# Problem details
Your answer must be an exact copy of the data below, minus any pictures.

# Entries provided

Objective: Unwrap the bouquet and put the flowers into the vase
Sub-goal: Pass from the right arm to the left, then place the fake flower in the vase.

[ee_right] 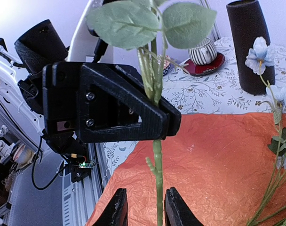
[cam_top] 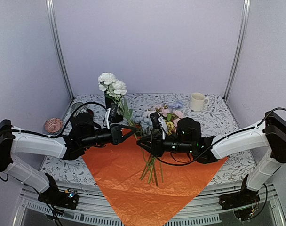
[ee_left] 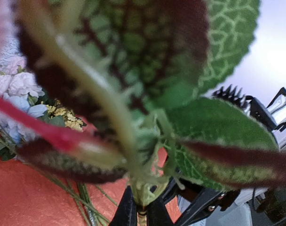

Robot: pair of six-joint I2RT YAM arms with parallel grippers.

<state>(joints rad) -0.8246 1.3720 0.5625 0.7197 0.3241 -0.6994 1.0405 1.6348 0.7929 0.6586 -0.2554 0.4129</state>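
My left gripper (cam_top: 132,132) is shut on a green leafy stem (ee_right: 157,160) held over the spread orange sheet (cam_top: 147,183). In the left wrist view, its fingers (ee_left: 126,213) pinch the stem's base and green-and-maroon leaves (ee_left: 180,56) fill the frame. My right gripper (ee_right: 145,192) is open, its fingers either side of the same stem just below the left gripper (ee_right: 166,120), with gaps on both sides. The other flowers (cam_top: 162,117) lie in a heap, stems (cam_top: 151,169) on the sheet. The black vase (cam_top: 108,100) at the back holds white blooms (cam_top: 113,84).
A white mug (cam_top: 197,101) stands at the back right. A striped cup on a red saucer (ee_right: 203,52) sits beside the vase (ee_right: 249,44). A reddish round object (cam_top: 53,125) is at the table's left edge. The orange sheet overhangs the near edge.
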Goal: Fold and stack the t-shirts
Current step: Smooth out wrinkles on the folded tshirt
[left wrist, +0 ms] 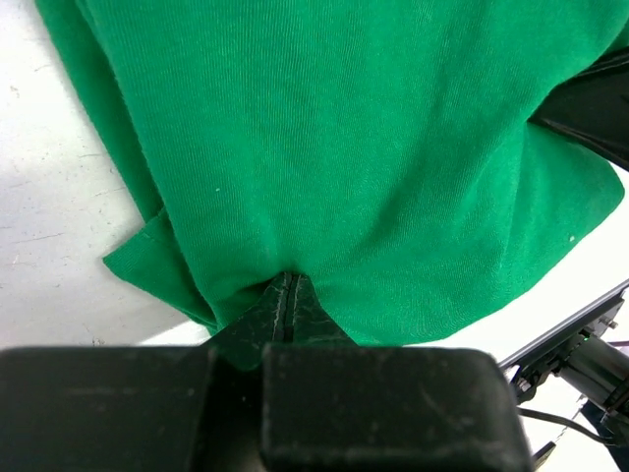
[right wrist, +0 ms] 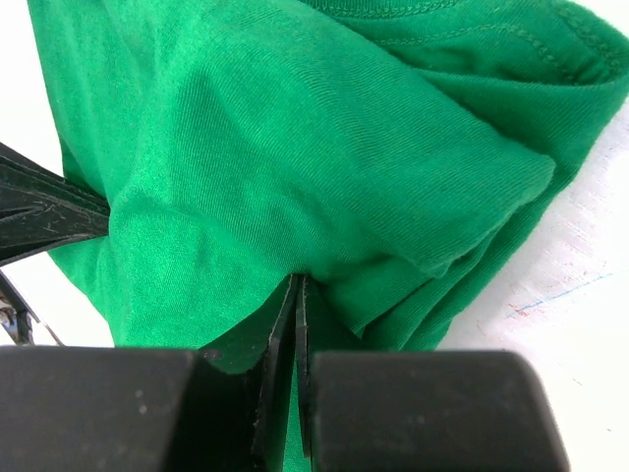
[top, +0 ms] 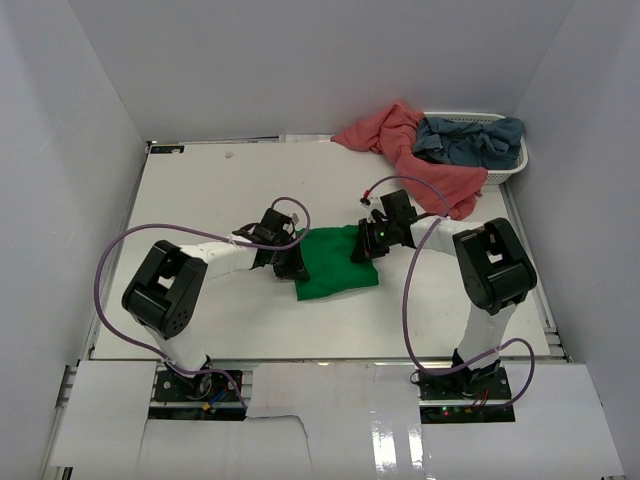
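The bright green t-shirt (top: 336, 263) lies folded into a small pad at the middle of the table. My left gripper (top: 294, 268) is at its left edge, shut, with the cloth puckered at its tips (left wrist: 287, 281). My right gripper (top: 363, 249) is at the pad's upper right edge, shut on a fold of green cloth (right wrist: 298, 283). The green t-shirt (left wrist: 364, 147) fills the left wrist view and, layered with a stitched hem, the green t-shirt (right wrist: 324, 147) fills the right wrist view. A salmon-pink t-shirt (top: 400, 140) and a grey-blue t-shirt (top: 470, 138) lie crumpled at the back right.
A white slatted basket (top: 508, 170) stands in the back right corner; the grey-blue shirt is in it and the pink one spills from it onto the white table (top: 200, 200). White walls enclose the table on three sides.
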Available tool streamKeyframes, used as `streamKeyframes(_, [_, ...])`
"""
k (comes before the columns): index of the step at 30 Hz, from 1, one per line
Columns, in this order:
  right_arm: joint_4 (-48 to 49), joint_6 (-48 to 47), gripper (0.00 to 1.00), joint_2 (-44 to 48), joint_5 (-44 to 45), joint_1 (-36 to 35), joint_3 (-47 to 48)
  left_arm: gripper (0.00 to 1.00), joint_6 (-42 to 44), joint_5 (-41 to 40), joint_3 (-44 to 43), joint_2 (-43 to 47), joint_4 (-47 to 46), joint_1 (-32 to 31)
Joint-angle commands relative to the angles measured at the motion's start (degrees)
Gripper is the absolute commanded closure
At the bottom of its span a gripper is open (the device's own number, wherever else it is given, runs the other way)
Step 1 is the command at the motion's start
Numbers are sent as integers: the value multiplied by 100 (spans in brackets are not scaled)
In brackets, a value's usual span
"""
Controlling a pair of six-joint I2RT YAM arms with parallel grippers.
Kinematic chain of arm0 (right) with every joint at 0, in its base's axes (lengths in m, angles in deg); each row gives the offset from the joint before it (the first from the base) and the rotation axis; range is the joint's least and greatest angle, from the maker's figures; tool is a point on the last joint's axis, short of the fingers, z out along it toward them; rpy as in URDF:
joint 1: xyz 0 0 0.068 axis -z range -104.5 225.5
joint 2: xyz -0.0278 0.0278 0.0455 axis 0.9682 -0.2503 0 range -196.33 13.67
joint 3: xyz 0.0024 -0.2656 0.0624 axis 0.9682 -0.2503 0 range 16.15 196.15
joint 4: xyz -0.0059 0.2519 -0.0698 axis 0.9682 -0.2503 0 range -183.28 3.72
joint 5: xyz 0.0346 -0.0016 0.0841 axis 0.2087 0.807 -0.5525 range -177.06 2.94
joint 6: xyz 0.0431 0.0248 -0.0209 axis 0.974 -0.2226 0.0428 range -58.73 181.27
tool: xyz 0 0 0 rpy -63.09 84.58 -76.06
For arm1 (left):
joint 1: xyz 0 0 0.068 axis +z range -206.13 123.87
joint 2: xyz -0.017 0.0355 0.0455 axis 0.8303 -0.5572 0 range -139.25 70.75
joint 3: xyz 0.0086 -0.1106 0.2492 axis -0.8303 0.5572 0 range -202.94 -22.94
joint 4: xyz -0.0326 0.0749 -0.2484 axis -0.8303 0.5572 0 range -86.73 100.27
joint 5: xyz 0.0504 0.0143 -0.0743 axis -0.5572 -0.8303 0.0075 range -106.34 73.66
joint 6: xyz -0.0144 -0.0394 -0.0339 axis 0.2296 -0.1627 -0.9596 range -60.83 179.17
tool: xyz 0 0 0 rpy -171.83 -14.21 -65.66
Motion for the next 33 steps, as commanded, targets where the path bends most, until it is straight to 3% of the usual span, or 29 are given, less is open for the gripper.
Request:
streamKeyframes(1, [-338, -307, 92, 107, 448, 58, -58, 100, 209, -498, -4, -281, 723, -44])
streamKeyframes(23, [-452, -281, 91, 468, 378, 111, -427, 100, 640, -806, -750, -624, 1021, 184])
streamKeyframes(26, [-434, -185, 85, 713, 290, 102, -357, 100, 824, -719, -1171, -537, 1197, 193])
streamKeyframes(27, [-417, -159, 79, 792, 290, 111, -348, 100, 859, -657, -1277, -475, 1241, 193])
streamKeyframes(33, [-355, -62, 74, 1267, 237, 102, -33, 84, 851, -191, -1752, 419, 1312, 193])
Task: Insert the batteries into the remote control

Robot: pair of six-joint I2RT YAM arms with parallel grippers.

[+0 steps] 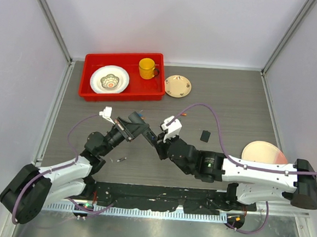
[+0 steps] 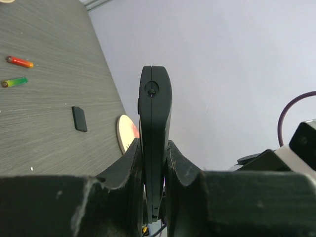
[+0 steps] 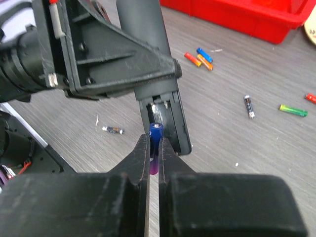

# Output
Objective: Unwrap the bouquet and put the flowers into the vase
Sub-goal: Pass from the right arm to the left, then place the fake flower in the vase.

[ee_right] 
[cam_top] 
[ee_left] 

Robot: pair of six-joint I2RT YAM arms with parallel grippers.

<state>(joints rad) -0.8246 1.3720 0.5625 0.7197 0.3241 -0.6994 1.0405 1.6348 0.7929 0.6586 -0.2554 0.4129</state>
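My left gripper (cam_top: 132,132) is shut on a green leafy stem (ee_right: 157,160) held over the spread orange sheet (cam_top: 147,183). In the left wrist view, its fingers (ee_left: 126,213) pinch the stem's base and green-and-maroon leaves (ee_left: 180,56) fill the frame. My right gripper (ee_right: 145,192) is open, its fingers either side of the same stem just below the left gripper (ee_right: 166,120), with gaps on both sides. The other flowers (cam_top: 162,117) lie in a heap, stems (cam_top: 151,169) on the sheet. The black vase (cam_top: 108,100) at the back holds white blooms (cam_top: 113,84).
A white mug (cam_top: 197,101) stands at the back right. A striped cup on a red saucer (ee_right: 203,52) sits beside the vase (ee_right: 249,44). A reddish round object (cam_top: 53,125) is at the table's left edge. The orange sheet overhangs the near edge.
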Goal: Fold and stack the t-shirts
Current step: Smooth out wrinkles on the folded tshirt
[left wrist, +0 ms] 
[right wrist, +0 ms] 
[top, +0 ms] 
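The bright green t-shirt (top: 336, 263) lies folded into a small pad at the middle of the table. My left gripper (top: 294, 268) is at its left edge, shut, with the cloth puckered at its tips (left wrist: 287, 281). My right gripper (top: 363, 249) is at the pad's upper right edge, shut on a fold of green cloth (right wrist: 298, 283). The green t-shirt (left wrist: 364, 147) fills the left wrist view and, layered with a stitched hem, the green t-shirt (right wrist: 324, 147) fills the right wrist view. A salmon-pink t-shirt (top: 400, 140) and a grey-blue t-shirt (top: 470, 138) lie crumpled at the back right.
A white slatted basket (top: 508, 170) stands in the back right corner; the grey-blue shirt is in it and the pink one spills from it onto the white table (top: 200, 200). White walls enclose the table on three sides.
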Available tool streamKeyframes, used as `streamKeyframes(_, [_, ...])`
"""
k (comes before the columns): index of the step at 30 Hz, from 1, one per line
Columns, in this order:
  right_arm: joint_4 (-48 to 49), joint_6 (-48 to 47), gripper (0.00 to 1.00), joint_2 (-44 to 48), joint_5 (-44 to 45), joint_1 (-36 to 35), joint_3 (-47 to 48)
  left_arm: gripper (0.00 to 1.00), joint_6 (-42 to 44), joint_5 (-41 to 40), joint_3 (-44 to 43), joint_2 (-43 to 47), joint_4 (-47 to 46), joint_1 (-32 to 31)
Joint-angle commands relative to the angles measured at the motion's start (degrees)
Gripper is the absolute commanded closure
At the bottom of its span a gripper is open (the device's own number, wherever else it is given, runs the other way)
Step 1 is the command at the motion's start
Numbers are sent as integers: the value multiplied by 100 (spans in brackets are not scaled)
In brackets, a value's usual span
"""
Controlling a pair of six-joint I2RT YAM arms with parallel grippers.
Kinematic chain of arm0 (right) with every joint at 0, in its base's axes (lengths in m, angles in deg); each row gives the offset from the joint before it (the first from the base) and the rotation axis; range is the joint's least and greatest angle, from the maker's figures; tool is a point on the last joint's axis, short of the fingers, z out along it toward them; rpy as in URDF:
joint 1: xyz 0 0 0.068 axis -z range -104.5 225.5
joint 2: xyz -0.0278 0.0278 0.0455 axis 0.9682 -0.2503 0 range -196.33 13.67
joint 3: xyz 0.0024 -0.2656 0.0624 axis 0.9682 -0.2503 0 range 16.15 196.15
joint 4: xyz -0.0059 0.2519 -0.0698 axis 0.9682 -0.2503 0 range -183.28 3.72
joint 5: xyz 0.0346 -0.0016 0.0841 axis 0.2087 0.807 -0.5525 range -177.06 2.94
joint 6: xyz 0.0431 0.0248 -0.0209 axis 0.974 -0.2226 0.0428 range -58.73 181.27
tool: xyz 0 0 0 rpy -63.09 84.58 -76.06
For arm1 (left):
joint 1: xyz 0 0 0.068 axis +z range -206.13 123.87
joint 2: xyz -0.017 0.0355 0.0455 axis 0.8303 -0.5572 0 range -139.25 70.75
joint 3: xyz 0.0086 -0.1106 0.2492 axis -0.8303 0.5572 0 range -202.94 -22.94
joint 4: xyz -0.0326 0.0749 -0.2484 axis -0.8303 0.5572 0 range -86.73 100.27
joint 5: xyz 0.0504 0.0143 -0.0743 axis -0.5572 -0.8303 0.0075 range -106.34 73.66
joint 6: xyz -0.0144 -0.0394 -0.0339 axis 0.2296 -0.1627 -0.9596 range -60.83 179.17
tool: xyz 0 0 0 rpy -171.83 -14.21 -65.66
Motion for the next 33 steps, as commanded, targets where the path bends most, until it is straight to 3% of the usual span, or 29 are given, less is open for the gripper.
Request:
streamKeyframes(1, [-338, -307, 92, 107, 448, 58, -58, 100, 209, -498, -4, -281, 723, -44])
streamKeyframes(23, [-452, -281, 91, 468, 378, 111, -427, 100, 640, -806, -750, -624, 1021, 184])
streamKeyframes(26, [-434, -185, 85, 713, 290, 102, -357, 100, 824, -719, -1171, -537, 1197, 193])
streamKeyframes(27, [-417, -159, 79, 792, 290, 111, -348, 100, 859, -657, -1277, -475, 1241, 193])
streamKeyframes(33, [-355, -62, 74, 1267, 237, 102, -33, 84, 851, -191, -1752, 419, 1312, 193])
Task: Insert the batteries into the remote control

Robot: pair of six-joint I2RT YAM arms with parallel grippers.

[+0 steps] 
[+0 steps] 
[+0 steps] 

The answer given here is complete.